Description of the task:
Your answer should be only the lines below from the one with "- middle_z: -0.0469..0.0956" to the one with "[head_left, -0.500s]", repeated exactly, ends included.

Data under study:
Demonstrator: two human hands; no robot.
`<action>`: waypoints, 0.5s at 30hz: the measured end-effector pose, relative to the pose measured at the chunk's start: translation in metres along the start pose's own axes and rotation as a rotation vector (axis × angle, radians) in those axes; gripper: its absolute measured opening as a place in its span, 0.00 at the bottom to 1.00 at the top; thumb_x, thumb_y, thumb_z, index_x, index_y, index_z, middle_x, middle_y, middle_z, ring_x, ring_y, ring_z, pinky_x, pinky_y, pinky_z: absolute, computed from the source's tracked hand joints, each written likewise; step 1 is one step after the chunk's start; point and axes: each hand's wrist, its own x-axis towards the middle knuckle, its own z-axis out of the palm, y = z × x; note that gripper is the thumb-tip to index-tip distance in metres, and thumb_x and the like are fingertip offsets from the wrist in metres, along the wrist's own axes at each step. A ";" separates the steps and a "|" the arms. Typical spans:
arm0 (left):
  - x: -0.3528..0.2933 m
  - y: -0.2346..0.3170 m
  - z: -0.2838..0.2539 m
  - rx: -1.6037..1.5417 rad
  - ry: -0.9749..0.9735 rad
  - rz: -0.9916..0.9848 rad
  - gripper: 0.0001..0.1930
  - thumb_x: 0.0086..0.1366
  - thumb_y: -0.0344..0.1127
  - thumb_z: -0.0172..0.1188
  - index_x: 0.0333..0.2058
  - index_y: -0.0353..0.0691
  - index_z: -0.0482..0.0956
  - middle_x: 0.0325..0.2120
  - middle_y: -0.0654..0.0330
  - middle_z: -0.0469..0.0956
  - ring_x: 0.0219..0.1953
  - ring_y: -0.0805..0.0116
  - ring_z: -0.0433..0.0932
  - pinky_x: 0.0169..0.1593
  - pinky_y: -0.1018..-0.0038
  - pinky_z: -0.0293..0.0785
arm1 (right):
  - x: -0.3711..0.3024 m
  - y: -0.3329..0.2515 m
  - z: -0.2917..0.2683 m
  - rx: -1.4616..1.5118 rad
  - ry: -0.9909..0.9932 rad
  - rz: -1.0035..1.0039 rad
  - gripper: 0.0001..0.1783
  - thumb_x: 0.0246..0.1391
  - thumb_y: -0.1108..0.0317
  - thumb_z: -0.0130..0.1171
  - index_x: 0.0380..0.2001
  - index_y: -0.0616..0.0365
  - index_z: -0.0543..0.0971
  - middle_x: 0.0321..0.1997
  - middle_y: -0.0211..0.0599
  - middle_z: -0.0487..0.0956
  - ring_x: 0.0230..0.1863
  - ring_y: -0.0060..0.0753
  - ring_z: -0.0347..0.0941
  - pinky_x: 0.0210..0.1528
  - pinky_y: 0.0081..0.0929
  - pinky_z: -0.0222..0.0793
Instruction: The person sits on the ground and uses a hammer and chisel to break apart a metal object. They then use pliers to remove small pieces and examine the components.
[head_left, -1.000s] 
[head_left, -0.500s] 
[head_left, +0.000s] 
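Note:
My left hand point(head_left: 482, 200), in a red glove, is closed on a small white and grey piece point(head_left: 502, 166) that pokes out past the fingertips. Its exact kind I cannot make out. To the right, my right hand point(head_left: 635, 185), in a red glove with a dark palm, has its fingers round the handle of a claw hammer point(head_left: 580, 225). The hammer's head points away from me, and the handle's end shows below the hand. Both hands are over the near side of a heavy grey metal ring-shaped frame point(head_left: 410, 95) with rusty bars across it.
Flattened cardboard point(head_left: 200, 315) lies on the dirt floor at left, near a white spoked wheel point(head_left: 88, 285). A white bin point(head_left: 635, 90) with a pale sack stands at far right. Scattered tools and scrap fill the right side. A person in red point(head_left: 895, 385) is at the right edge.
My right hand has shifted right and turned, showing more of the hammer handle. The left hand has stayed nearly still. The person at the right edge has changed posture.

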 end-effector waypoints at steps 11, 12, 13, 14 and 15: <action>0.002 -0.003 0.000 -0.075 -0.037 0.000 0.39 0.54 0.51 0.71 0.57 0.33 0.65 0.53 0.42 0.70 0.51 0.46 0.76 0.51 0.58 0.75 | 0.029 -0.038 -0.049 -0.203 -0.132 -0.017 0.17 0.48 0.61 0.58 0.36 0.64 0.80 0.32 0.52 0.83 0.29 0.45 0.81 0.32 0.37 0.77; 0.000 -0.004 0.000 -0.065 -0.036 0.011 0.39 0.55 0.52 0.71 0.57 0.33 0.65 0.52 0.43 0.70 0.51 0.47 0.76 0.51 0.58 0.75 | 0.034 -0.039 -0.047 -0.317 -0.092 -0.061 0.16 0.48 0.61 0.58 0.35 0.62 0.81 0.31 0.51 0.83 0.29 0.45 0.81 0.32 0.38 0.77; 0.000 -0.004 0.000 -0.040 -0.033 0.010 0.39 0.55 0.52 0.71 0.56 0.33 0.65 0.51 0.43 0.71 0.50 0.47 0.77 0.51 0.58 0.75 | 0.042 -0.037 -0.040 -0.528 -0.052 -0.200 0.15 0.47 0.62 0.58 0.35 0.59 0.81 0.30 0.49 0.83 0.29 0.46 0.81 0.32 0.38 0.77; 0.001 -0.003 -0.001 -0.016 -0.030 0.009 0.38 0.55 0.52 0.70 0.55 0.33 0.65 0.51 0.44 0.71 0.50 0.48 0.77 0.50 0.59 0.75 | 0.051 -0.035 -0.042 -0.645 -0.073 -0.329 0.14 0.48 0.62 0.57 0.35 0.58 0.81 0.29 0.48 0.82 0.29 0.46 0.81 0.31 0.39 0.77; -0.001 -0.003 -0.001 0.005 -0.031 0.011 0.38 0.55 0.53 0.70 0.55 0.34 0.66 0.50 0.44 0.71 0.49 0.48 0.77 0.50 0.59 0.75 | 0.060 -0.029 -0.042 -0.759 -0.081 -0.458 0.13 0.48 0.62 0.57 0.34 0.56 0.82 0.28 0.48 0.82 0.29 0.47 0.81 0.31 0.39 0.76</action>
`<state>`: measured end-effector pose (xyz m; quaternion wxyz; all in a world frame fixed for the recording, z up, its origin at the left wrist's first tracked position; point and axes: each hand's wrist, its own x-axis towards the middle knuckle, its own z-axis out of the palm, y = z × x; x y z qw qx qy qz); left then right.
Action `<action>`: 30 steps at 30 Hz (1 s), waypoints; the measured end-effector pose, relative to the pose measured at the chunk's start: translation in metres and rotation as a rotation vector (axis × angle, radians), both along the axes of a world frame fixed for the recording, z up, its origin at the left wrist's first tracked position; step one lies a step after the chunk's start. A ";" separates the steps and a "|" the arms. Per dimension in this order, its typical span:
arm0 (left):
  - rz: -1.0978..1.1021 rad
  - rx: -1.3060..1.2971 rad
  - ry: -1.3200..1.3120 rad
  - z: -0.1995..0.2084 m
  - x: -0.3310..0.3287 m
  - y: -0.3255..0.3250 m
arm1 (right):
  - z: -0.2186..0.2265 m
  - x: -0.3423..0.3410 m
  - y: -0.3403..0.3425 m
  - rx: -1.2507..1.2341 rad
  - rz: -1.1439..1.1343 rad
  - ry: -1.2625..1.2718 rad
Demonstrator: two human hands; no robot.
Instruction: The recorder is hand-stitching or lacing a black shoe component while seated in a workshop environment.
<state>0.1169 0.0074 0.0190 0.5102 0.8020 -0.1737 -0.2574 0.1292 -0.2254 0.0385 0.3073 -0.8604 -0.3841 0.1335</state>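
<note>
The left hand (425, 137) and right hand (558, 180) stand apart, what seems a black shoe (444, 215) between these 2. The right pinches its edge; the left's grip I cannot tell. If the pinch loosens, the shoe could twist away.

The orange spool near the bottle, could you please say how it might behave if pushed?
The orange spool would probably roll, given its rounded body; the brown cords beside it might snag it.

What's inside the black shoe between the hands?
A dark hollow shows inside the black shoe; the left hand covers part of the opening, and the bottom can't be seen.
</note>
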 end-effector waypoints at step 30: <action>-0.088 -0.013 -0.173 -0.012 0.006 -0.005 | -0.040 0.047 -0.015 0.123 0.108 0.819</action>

Response:
  - middle_z: -0.0469..0.0956
  - ring_x: 0.0219..0.1953
  - ring_y: -0.0805..0.0116
  - ring_z: -0.0433..0.0932
  - pinky_x: 0.0169..0.1593
  - pinky_y: -0.1018..-0.0038
  - pinky_z: -0.0293..0.0785
arm1 (right):
  - x: -0.3711..0.3024 m
  - y: -0.3329..0.2515 m
  - z: -0.2917..0.2683 m
  - rx: -1.4616..1.5118 rad
  - ry: -0.9909..0.9932 rad
  - rz: -1.0035..1.0039 rad
  - gripper: 0.0001..0.1783
  - thumb_x: 0.0246..0.1391
  - thumb_y: -0.1108..0.0317
  - thumb_z: -0.0130..0.1171
  - index_x: 0.0380..0.2001
  - index_y: -0.0616..0.0365
  - index_z: -0.0543..0.0971
  - middle_x: 0.0321..0.1997
  - middle_y: -0.0211..0.0599
  - middle_z: -0.0487..0.0956
  - ring_x: 0.0230..0.1863
  - ring_y: -0.0060..0.0753
  - ring_z: -0.0347..0.0941
  - pinky_x: 0.0210..0.1528
  - pinky_y: 0.0081..0.0929
  - pinky_z: -0.0222..0.0793
Instruction: The person sits on the ground and uses a hammer and chisel to break apart a metal object. They then use pliers to remove small pieces and examine the components.
[head_left, -1.000s] 
[head_left, -0.500s] 

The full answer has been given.